TASK —
What you should copy is the line containing "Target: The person" and all lines after it in the entries below, exactly and without anything added.

◆ ◆ ◆ ◆ ◆ ◆ ◆

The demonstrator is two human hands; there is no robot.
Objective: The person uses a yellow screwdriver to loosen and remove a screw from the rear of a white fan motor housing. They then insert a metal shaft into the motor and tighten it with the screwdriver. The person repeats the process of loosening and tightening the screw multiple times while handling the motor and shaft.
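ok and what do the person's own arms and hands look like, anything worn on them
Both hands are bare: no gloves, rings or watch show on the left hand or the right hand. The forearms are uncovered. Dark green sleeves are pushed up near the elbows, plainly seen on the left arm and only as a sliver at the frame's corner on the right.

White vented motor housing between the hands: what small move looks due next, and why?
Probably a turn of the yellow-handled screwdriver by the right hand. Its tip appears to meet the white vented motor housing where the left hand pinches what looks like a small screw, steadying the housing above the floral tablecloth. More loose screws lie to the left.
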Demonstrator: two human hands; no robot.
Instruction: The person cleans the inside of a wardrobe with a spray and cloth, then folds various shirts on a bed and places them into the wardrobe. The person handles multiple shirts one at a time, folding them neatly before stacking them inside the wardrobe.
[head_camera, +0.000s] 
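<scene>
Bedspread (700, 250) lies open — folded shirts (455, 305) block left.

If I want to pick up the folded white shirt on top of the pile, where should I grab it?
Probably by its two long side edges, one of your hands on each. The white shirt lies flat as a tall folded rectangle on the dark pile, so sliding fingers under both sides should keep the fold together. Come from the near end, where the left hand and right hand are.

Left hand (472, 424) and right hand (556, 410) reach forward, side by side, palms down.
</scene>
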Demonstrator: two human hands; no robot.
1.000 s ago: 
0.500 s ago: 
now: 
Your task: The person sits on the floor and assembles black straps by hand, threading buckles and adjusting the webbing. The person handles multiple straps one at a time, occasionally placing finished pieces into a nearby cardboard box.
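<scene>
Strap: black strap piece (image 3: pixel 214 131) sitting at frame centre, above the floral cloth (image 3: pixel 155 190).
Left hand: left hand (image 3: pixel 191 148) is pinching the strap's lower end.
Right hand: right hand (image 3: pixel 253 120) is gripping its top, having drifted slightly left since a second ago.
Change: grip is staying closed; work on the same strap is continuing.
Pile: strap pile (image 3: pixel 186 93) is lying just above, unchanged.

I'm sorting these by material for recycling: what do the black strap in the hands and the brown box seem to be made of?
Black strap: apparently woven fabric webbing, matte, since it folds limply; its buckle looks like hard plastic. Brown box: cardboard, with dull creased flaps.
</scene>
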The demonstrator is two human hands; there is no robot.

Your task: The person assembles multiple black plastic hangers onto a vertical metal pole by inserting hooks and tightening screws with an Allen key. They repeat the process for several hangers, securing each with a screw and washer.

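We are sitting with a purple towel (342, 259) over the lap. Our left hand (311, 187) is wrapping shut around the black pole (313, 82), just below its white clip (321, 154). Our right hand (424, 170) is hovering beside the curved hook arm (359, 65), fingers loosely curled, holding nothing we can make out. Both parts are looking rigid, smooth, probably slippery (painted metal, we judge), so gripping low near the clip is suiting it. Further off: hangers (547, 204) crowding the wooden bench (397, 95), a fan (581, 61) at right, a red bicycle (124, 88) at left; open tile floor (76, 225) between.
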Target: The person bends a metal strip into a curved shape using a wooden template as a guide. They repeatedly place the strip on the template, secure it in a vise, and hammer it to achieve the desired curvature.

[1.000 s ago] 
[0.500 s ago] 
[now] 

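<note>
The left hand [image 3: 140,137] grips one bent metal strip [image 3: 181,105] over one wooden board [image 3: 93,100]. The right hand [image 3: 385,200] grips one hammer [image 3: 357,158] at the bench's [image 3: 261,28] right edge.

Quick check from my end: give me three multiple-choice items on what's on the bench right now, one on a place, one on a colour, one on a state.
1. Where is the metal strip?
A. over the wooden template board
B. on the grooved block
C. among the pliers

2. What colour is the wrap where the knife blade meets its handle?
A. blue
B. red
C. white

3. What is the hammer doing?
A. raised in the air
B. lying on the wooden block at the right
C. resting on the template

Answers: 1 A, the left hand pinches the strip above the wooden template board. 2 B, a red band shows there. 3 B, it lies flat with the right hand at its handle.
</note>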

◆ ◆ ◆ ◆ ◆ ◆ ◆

ANSWER FOR THE TASK —
Target: The person bends a metal strip into a curved shape using a wooden template as a guide. They repeatedly place the strip on the template, secure it in a vise, and hammer it to achieve the desired curvature.

[1.000 s ago] 
[0.500 s ago] 
[now] 

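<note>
The left hand [image 3: 140,137] grips one bent metal strip [image 3: 181,105] over one wooden board [image 3: 93,100]. The right hand [image 3: 385,200] grips one hammer [image 3: 357,158] at the bench's [image 3: 261,28] right edge.

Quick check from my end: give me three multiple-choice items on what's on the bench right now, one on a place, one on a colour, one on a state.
1. Where is the metal strip?
A. over the wooden template board
B. on the grooved block
C. among the pliers

2. What colour is the wrap where the knife blade meets its handle?
A. blue
B. red
C. white

3. What is the hammer doing?
A. raised in the air
B. lying on the wooden block at the right
C. resting on the template

Answers: 1 A, the left hand pinches the strip above the wooden template board. 2 B, a red band shows there. 3 B, it lies flat with the right hand at its handle.
</note>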

No other output is needed; the exercise is complete.